Qui peut être protégé ?

Une mesure de protection est organisée au profit d’une personne majeure lorsqu’une altération de ses facultés mentales la met dans l’impossibilité de pourvoir seule à ses intérêts, et que cette altération est médicalement constatée.

Les mesures de protection se trouvent donc encadrées, d’une part, par la constatation médicale de l’altération des facultés mentales de la personne et, d’autre part, par l’appréciation judiciaire de son besoin d’être représentée ou assistée.

Si la constatation de l’altération des facultés mentales est un préalable obligatoire, elle n’est pas suffisante pour valider la décision d’une mesure de protection. En effet, le juge doit considérer que la personne majeure ne peut pas pourvoir seule à ses intérêts, mais il doit également vérifier qu’il n’existe pas de solutions alternatives à la mise en place d’une mesure de protection (par exemple : procuration bancaire, pouvoirs conférés aux époux, désignation d’une personne de confiance, etc.), cette dernière devant être considérée comme l’ultime recours.

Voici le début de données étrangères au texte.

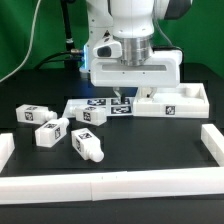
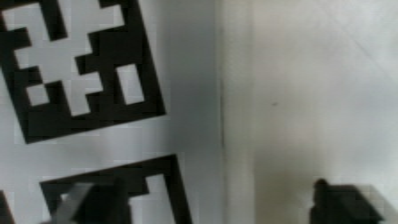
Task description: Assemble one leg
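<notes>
White blocky leg [image 1: 88, 145] lying flat, black-and-white patterned on one face, one end narrower; jaws' state cannot be told

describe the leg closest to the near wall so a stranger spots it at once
Find the long white wall at the near edge of the black table. Among the white legs on the exterior view's left, this leg lies nearest that wall. It alone shows a round tip, pointed at the wall.

We look from near edge of counter [image 1: 150, 140] toward far edge, wrist camera tight above marker board [image 1: 100, 108], our only overlap
</notes>
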Robot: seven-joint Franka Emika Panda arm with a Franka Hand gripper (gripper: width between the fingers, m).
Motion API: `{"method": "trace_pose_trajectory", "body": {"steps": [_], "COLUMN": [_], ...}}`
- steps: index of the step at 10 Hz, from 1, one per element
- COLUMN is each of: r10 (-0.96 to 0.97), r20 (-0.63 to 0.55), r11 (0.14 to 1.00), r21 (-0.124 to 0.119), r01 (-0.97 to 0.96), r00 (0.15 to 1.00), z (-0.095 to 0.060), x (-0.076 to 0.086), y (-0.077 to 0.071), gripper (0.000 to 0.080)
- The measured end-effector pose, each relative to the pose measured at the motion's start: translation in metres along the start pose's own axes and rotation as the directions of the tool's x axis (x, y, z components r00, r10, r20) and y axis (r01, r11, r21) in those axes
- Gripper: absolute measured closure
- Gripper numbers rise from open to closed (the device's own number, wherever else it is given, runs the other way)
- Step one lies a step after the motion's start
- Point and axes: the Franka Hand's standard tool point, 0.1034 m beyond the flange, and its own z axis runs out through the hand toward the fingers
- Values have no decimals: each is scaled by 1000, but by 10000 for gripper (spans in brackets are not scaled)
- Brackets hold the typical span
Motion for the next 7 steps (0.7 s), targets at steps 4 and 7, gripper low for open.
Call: {"method": "trace_pose_trajectory", "body": {"steps": [4,7], "r10": [-1,-8], "r20": [-3,32], "r11": [1000,1000], "r21": [1,13], "r01": [1,8], "r00": [1000,999], "z": [-1,-6], "x": [1,9], "y": [-1,1], "gripper": [731,745]}}
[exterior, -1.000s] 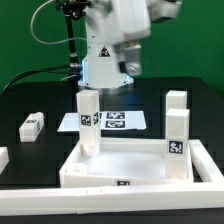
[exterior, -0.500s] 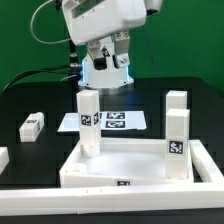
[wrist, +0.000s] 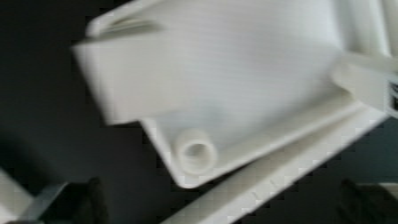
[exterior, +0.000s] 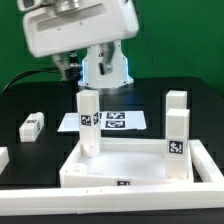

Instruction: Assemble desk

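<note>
Nearest in the exterior view, a long white border strip (exterior: 100, 208) runs across the black table (exterior: 30, 100). Just beyond it lies the white tray-like tabletop (exterior: 130, 165) of the desk, rim up. Standing upright in its far-left corner is one white square leg (exterior: 89, 122), tag facing the camera. At its right side stand two more legs, a nearer one (exterior: 178, 145) with a tag low on its face and a farther one (exterior: 176, 103) just behind it. The rest of the tray floor holds nothing. Off to the exterior view's left, a fourth leg (exterior: 33, 124) lies flat on the table, well apart from the tray. Farther back, behind the far-left leg, the marker board (exterior: 115, 120) lies flat. Above all this hangs the arm's white wrist housing (exterior: 80, 30); the tool itself is hidden there. In the wrist view only a blurred finger tip (wrist: 54, 200) shows; its fingers are spread wide and hold nothing, over a tabletop corner with a round socket (wrist: 196, 153).
</note>
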`<state>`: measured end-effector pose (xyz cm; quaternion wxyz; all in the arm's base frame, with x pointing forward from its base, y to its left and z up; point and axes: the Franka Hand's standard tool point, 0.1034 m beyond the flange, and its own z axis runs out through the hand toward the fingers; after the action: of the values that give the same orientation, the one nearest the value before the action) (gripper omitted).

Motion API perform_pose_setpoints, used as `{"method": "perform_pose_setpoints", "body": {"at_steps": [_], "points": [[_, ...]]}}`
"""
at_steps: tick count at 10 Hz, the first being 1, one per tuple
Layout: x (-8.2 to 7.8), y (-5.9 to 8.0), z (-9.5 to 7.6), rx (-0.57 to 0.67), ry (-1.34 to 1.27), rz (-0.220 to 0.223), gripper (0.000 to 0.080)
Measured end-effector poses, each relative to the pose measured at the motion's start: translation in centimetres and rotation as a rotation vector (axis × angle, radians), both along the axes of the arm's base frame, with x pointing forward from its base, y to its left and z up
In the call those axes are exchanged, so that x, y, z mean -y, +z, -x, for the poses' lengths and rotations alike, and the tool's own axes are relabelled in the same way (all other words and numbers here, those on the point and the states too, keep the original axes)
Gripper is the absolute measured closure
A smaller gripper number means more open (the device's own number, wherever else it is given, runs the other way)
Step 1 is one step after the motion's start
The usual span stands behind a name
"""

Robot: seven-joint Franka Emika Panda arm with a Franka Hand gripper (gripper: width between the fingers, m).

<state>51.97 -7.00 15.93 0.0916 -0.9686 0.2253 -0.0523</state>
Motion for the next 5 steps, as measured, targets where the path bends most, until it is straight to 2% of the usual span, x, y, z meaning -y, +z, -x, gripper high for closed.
{"method": "perform_pose_setpoints", "body": {"at_steps": [1, 2, 3, 4, 5], "points": [[3.2, -1.2, 2.4, 0.004, 0.123, 0.019, 0.0151], [5.6, -1.9, 3.3, 0.005, 0.21, 0.04, 0.0151], [7.3, -2.5, 3.5, 0.011, 0.279, 0.066, 0.0151], [7.7, -3.1, 3.9, 0.01, 0.356, 0.079, 0.0151], [6.7, -2.9, 3.6, 0.007, 0.375, 0.058, 0.0151]]}}
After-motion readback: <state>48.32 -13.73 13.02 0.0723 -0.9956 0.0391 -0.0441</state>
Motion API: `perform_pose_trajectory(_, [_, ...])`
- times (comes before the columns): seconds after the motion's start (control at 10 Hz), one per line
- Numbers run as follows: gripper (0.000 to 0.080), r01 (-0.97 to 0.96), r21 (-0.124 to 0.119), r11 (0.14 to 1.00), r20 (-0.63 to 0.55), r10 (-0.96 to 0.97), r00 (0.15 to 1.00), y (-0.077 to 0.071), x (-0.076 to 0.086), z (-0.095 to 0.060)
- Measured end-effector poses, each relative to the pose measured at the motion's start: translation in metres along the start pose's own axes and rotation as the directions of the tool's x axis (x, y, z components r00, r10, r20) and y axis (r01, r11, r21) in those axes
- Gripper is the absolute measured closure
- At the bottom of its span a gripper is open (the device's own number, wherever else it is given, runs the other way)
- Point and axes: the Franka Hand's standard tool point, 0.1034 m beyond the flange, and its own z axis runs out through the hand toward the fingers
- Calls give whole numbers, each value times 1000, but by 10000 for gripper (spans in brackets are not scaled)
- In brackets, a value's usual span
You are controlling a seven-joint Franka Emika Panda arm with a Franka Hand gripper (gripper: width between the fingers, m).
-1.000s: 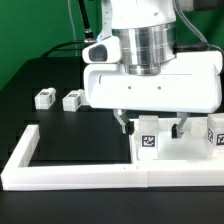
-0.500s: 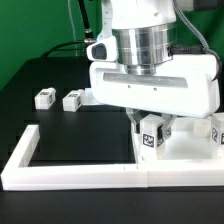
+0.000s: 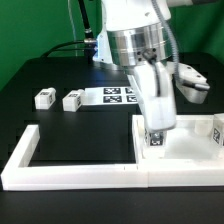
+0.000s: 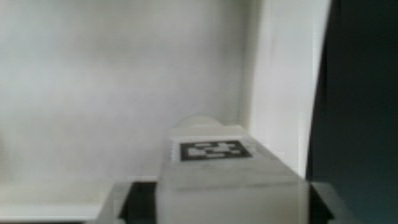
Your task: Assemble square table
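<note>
Patience matters on this lift: your gripper (image 3: 156,133) is clamping the leg block (image 3: 154,142), jaws closed on its sides. The block is standing on the square slab (image 3: 192,152), near the slab's front corner at the exterior view's left, beside the border wall (image 3: 70,172). You should be pulling straight up, without twisting. The block is sitting upright, its long axis seemingly vertical and its tag facing the exterior camera
</note>
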Motion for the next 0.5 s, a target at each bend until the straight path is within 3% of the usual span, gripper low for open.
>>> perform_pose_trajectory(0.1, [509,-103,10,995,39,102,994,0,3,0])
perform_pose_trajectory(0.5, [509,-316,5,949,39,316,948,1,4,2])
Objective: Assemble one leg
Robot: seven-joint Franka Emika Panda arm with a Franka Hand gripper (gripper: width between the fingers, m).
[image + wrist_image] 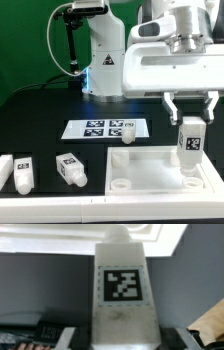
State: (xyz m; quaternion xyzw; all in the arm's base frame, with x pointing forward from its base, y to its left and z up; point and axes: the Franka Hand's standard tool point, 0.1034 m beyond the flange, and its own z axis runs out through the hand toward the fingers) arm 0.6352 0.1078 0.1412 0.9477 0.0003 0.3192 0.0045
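Observation:
My gripper (pixel 191 119) is shut on a white leg (pixel 190 145) and holds it upright over the far right corner of the big white tray-like piece (pixel 150 170). The leg's lower end reaches the tray near its corner hole. In the wrist view the leg (pixel 122 291) fills the middle, its black-and-white tag facing the camera and its round peg end pointing at the tray's corner (pixel 150 235). My fingers (pixel 65 339) grip its near end. Other loose legs lie at the exterior view's left: one (pixel 71 169), another (pixel 23 172), and a third at the edge (pixel 4 166).
The marker board (pixel 107 128) lies on the black table behind the tray. The robot's white base (pixel 105 60) stands at the back. A round hole (pixel 120 185) shows in the tray's near left corner.

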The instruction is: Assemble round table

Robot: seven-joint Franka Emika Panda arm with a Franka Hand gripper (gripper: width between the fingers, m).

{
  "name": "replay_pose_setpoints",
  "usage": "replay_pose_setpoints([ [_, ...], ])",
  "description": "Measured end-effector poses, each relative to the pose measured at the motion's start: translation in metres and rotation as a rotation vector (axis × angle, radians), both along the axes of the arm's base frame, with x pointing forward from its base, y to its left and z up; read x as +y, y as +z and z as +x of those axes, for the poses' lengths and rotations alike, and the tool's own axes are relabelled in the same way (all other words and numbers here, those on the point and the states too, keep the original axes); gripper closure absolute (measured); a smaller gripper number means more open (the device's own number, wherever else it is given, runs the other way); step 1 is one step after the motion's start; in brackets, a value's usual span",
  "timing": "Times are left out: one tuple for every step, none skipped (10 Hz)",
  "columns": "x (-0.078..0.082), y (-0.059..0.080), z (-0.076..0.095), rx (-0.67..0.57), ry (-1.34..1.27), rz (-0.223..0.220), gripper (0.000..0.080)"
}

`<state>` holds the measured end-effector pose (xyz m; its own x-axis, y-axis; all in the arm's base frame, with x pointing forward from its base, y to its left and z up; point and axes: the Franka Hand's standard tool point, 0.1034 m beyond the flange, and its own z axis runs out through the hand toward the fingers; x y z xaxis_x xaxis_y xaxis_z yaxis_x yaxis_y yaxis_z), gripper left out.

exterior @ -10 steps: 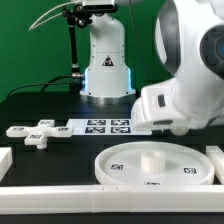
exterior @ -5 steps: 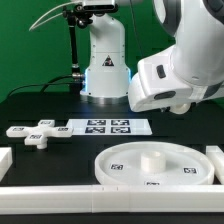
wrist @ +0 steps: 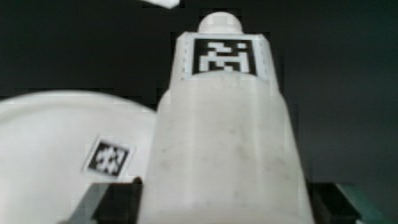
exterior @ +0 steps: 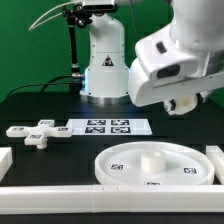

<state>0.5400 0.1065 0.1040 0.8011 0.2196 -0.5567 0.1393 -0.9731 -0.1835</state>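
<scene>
The Panda arm (exterior: 175, 55) is hanging above and behind the round disc (exterior: 108, 165), toward the exterior view's right. The disc is lying flat on the table (exterior: 40, 105) with its rim up. Its central hub (exterior: 150, 156) is standing bare, with nothing seated in it.

In the wrist view the gripper (wrist: 214, 205) is clenching the short cylinder leg (wrist: 222, 130) between its dark fingers (wrist: 107, 205). The leg's tagged end is pointing away from the camera. The disc is showing just past the leg, so the leg appears to be in the air near the disc, apparently not touching it. In the exterior view the arm's body is hiding the leg.

The cross-shaped foot (exterior: 36, 133) is lying loose, well apart from the disc toward the exterior view's left.

By my reading no joint is made yet. Leg into hub, then foot onto leg, are both waiting.
</scene>
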Motion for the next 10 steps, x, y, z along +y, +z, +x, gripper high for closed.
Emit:
replay_pose_setpoints([
  [0.004, -0.003, 0.008, -0.049, -0.085, -0.021, 0.0387],
  [0.004, -0.005, 0.014, -0.124, -0.090, -0.015, 0.0387],
  [0.003, -0.005, 0.018, -0.219, -0.103, -0.013, 0.0387],
  [0.002, -0.005, 0.018, -0.287, -0.112, -0.013, 0.0387],
  [0.000, -0.005, 0.021, -0.359, -0.113, -0.009, 0.0387],
  [-0.007, 0.000, 0.027, -0.419, -0.056, 0.014, 0.0387],
  [-0.012, 0.010, 0.039, -0.509, -0.052, 0.019, 0.0387],
  [-0.018, 0.022, 0.043, -0.576, -0.037, 0.025, 0.0387],
  [-0.025, 0.033, 0.049, -0.642, -0.025, 0.030, 0.0387],
  [-0.029, 0.034, 0.054, -0.711, -0.043, 0.031, 0.0387],
])
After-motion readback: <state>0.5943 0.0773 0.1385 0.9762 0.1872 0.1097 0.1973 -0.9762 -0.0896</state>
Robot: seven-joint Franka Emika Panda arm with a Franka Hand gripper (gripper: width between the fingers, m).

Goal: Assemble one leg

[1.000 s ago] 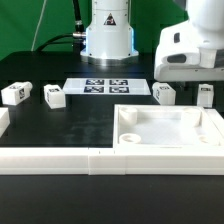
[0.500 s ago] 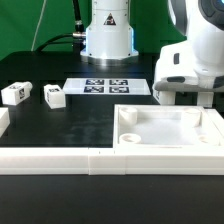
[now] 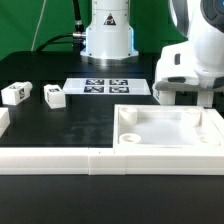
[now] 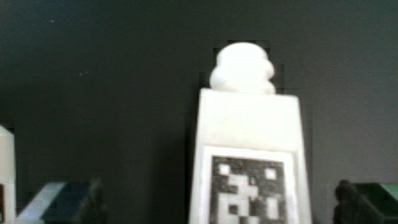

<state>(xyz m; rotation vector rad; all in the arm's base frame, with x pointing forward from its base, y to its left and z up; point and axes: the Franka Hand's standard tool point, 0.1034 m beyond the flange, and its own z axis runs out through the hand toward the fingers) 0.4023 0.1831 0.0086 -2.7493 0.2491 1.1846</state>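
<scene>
My gripper (image 3: 186,98) hangs low behind the far right edge of the large white panel (image 3: 170,132) and covers the spot behind it. In the wrist view a white leg (image 4: 246,130) with a rounded peg (image 4: 242,68) at one end and a black-and-white tag (image 4: 249,188) lies between my two fingers (image 4: 64,200). The fingers stand well apart on either side of it and do not touch it. The edge of another leg (image 4: 6,170) shows beside it. Two more legs (image 3: 14,94) (image 3: 54,96) lie at the exterior view's left.
The marker board (image 3: 107,87) lies at the back centre in front of the robot base (image 3: 108,35). A low white wall (image 3: 60,160) runs along the front, with a short piece (image 3: 3,123) at the left edge.
My gripper has come down and toward the exterior view's left, over the two right-hand legs, which are now hidden behind it. In the last half second it has barely moved.
</scene>
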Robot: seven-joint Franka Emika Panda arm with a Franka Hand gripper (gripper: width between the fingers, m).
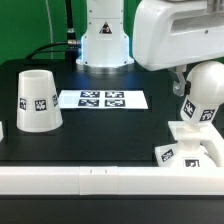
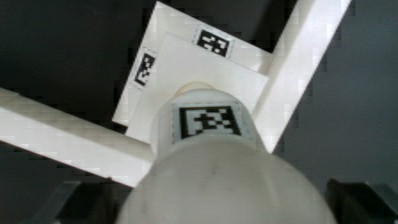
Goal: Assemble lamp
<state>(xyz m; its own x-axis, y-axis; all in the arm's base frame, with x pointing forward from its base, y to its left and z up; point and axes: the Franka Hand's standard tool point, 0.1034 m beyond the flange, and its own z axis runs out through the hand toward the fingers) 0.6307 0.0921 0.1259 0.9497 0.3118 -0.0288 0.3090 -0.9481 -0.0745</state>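
Observation:
The bulb (image 1: 208, 100) is white with a round head and a tag on its stem. It stands slightly tilted over the flat square base (image 1: 188, 152) at the exterior view's right, its stem down at the base's raised middle. My gripper (image 1: 190, 88) is shut on the bulb's head. In the wrist view the bulb (image 2: 214, 150) fills the middle between my dark fingers (image 2: 80, 200), with the tagged base (image 2: 192, 55) beyond it. The tapered shade (image 1: 35, 100) stands alone on the black table at the exterior view's left.
The marker board (image 1: 100, 99) lies flat in the table's middle. A low white wall (image 1: 90, 178) runs along the table's front edge, close to the base, and it shows in the wrist view (image 2: 71, 135) too. The arm's white pedestal (image 1: 104, 45) stands behind.

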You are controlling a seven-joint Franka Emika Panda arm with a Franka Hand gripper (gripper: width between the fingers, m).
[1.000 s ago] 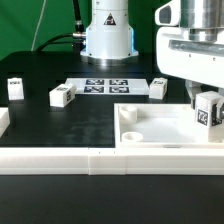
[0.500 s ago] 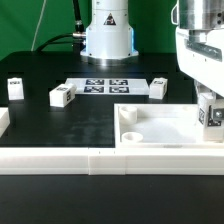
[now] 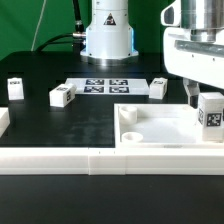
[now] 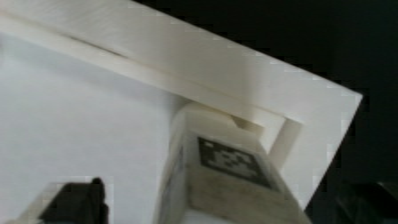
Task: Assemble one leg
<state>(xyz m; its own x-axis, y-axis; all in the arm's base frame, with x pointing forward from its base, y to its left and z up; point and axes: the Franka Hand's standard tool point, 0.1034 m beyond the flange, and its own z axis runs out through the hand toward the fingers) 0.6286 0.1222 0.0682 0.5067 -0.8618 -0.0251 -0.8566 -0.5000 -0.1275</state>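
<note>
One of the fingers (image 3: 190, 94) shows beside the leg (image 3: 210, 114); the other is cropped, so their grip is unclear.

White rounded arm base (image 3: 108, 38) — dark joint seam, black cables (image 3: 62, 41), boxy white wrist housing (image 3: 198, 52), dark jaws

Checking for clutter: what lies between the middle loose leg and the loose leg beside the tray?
The marker board lies between the middle leg and the leg beside the tray; the exterior view shows it.
</note>
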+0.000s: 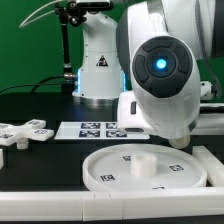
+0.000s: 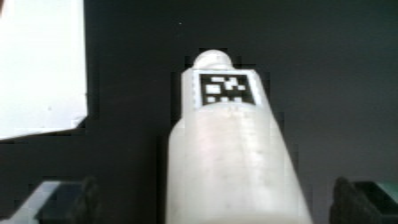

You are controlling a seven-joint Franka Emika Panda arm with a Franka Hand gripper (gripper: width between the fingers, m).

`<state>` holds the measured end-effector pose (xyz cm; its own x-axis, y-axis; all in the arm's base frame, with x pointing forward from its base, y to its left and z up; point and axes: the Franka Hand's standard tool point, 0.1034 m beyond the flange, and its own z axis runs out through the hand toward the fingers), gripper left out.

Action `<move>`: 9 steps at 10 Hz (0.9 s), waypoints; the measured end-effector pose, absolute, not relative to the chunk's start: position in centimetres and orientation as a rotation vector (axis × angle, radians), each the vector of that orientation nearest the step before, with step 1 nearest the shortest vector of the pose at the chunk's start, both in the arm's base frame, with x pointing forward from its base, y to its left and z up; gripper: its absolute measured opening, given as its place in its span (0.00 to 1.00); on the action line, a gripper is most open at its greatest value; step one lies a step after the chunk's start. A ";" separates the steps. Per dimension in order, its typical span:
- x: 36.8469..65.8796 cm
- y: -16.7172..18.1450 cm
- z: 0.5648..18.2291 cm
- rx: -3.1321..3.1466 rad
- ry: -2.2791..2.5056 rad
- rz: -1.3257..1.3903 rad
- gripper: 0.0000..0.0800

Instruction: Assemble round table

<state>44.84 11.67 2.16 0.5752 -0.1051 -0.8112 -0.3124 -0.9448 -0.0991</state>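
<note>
2 dark fingertips (image 2: 57, 200) of the gripper (image 2: 210, 202) show in the wrist view. They are spread wide, with the white cylindrical leg (image 2: 228, 140) between them. A strip of black table shows between the leg and each fingertip, so the claw is wide and grips nothing. The leg lies lengthwise on the dark surface, its rounded end pointing away from the camera and 1 square black-and-white tag (image 2: 226, 88) facing up near that end. A flat white piece (image 2: 39, 70) with a straight edge sits just beside the leg, but I cannot tell what part it is. In the exterior view the round disc (image 1: 100, 165) lies flat on the black table (image 1: 50, 160), rim up, with a short stub at its middle and several small tags on its face. The cross-shaped foot piece (image 1: 25, 130) lies behind the disc, toward the exterior view's left and well apart from it. The marker board (image 1: 95, 128) lies flat behind the disc. The robot arm (image 1: 165, 70) rises above the disc toward the exterior view's right, and its bulk hides the claw and the leg. From this view I cannot tell where the leg sits relative to the disc.
</note>
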 end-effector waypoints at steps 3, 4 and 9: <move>44.7 11.9 1.4 -2.592 0.346 1.285 0.81; 44.6 12.0 1.2 -2.598 0.344 1.277 0.81; 44.8 11.7 0.6 -2.602 0.289 1.235 0.55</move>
<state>44.81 11.68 0.64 0.6221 -0.0726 -0.7796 -0.2809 -0.9501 -0.1357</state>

La mesure de sauvegarde de justice

La sauvegarde de justice est un régime de protection temporaire qui, tout en laissant au majeur sa capacité juridique et la libre gestion de ses intérêts patrimoniaux, le protège des actes qu’il aurait inconsidérément réalisés ou accomplit ceux qu’il aurait négligé d’effectuer.

A qui est-elle destinée ?

Destinée aux personnes qui n’ont qu’une altération provisoire de leurs facultés, par exemple un état de coma causé par un accident, la sauvegarde de justice est donc relativement peu appropriée pour les personnes majeures handicapées mentales qui, elles, ont souvent plus besoin d’une protection durable, voire définitive. Toutefois la mise en place d’une sauvegarde peut être intéressante dans l’attente du jugement d’une tutelle ou curatelle.

Comment ça marche ?

Les actes passés par un majeur placé sous sauvegarde demeurent, en principe, valables, mais peuvent, pendant cinq ans, être « rescindés pour lésion » (annulés) ou « réduits pour excès » dès lors qu’il peut être établi que le majeur était placé sous sauvegarde de justice au moment de la conclusion du contrat.

L’action en rescision pour lésion nécessite d’apporter la preuve que l’intéressé a été lésé, par exemple lorsqu’il a acquis un bien à un prix excessif ou a vendu un bien à un prix dérisoire.

L’action en réduction pour excès permet, dès lors qu’est rapportée la preuve d’une disproportion entre l’engagement souscrit par le majeur placé sous sauvegarde de justice et ses ressources ou ses besoins, de ramener l’acte excessif à de plus justes limites par rapport à sa fortune.

La mise sous tutelle

La mesure de tutelle s’adresse à une personne qui ne peut, de manière générale, agir seule et a besoin d’être représentée dans les actes de la vie civile.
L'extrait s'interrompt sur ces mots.